» WORK REQUEST
Give the listing again, word for word, and let no picture into it.

» DATA BLOCK
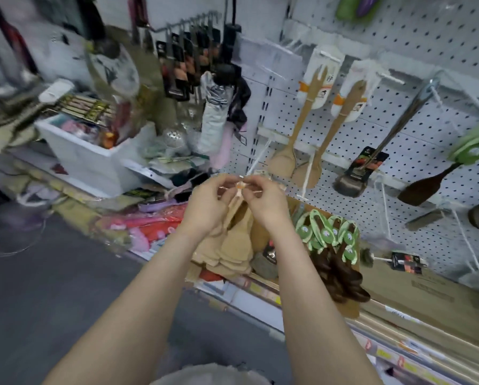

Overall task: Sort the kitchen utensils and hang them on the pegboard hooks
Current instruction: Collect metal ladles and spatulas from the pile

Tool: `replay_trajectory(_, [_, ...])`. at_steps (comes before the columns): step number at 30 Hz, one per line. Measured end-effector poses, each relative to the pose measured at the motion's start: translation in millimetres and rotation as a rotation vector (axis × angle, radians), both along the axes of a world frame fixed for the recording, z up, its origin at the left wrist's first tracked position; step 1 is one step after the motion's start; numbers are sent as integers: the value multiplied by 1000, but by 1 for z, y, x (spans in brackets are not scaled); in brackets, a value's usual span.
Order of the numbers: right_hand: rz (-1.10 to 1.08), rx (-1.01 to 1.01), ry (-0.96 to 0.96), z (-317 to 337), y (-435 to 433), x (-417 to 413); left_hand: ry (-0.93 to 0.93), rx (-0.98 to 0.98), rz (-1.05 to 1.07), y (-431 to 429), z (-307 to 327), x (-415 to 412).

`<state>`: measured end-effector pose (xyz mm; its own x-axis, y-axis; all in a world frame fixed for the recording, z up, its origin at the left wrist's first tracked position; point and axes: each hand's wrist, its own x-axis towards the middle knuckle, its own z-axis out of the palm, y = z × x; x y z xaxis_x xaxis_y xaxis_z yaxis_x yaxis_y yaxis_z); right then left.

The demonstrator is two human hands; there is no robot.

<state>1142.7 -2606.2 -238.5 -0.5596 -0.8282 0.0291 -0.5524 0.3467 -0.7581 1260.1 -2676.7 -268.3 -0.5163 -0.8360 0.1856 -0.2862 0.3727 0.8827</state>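
We see two bare forearms, no sleeves, no watch or rings. Left hand (205, 205) and right hand (266, 202) bare, no gloves. Grey garment (210, 375) at bottom edge, blurry.

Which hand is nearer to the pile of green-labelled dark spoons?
Right. The right hand is just up-left of the pile of green-labelled dark spoons; the left hand is farther left.

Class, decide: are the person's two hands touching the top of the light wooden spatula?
Touching. The head view shows both the left hand and right hand pinching the light wooden spatula.
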Motion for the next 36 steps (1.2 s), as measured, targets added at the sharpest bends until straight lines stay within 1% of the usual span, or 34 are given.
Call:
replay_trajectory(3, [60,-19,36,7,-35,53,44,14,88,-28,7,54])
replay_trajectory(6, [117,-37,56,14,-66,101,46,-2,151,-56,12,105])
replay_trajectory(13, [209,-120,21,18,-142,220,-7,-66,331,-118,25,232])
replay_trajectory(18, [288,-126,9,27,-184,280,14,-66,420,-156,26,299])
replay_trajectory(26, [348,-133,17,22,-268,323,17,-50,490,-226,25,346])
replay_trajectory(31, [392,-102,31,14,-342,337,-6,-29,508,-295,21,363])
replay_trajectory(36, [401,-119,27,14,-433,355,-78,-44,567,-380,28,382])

» RESULT OF THE EXERCISE
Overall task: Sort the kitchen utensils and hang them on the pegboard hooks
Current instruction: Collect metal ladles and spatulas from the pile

Tool: `replay_trajectory(_, [_, ...])`. at_steps (comes before the columns): step number at 30 Hz, one per line. Measured end-effector poses, each relative to the pose measured at the motion's start: translation in millimetres and rotation as a rotation vector (axis × angle, radians), both along the axes of a world frame fixed for the recording, z up, its origin at the left wrist's first tracked position; step 1 is one step after the motion's start; numbers are sent as integers: the value multiplied by 1000, but by 1 for z, y, x (spans in brackets are not scaled); in brackets, a value's usual span.
Order of the numbers: right_hand: rz (-1.10 to 1.08), rx (-1.01 to 1.01), ry (-0.96 to 0.96), z (-317 to 337), y (-435 to 433), x (-417 to 413); left_hand: ry (-0.93 to 0.93), rx (-0.98 to 0.98), rz (-1.05 to 1.07), y (-431 to 429), z (-307 to 327), x (-415 to 412).

`<state>`: measured end-effector pose (xyz mm; its own x-axis, y-axis; all in a world frame fixed for the recording, z up, its origin at the left wrist's first tracked position; point and axes: each hand's wrist, its own x-axis towards the middle knuckle, its own z-axis out of the palm, y = z × x; x y z xaxis_x xaxis_y xaxis_z yaxis_x yaxis_y yaxis_z); right then left.

The demonstrator is two human hands; there is no robot.

<state>1142.7 -2606.2 -238.5 -0.5596 -0.8282 0.0291 -0.5524 0.3467 -0.7581 1260.1 -2676.7 -268.3 -0.5163 -0.8360 0.1856 -0.2862 0.3727 0.8827</state>
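We see two bare forearms, no sleeves, no watch or rings. Left hand (205, 205) and right hand (266, 202) bare, no gloves. Grey garment (210, 375) at bottom edge, blurry.

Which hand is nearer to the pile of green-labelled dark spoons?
Right. The right hand is just up-left of the pile of green-labelled dark spoons; the left hand is farther left.

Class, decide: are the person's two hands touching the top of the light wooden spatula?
Touching. The head view shows both the left hand and right hand pinching the light wooden spatula.
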Motion for the next 36 steps (1.2 s), as measured, targets added at the sharpest bends until straight lines stay within 1% of the usual span, or 34 are given.
Call:
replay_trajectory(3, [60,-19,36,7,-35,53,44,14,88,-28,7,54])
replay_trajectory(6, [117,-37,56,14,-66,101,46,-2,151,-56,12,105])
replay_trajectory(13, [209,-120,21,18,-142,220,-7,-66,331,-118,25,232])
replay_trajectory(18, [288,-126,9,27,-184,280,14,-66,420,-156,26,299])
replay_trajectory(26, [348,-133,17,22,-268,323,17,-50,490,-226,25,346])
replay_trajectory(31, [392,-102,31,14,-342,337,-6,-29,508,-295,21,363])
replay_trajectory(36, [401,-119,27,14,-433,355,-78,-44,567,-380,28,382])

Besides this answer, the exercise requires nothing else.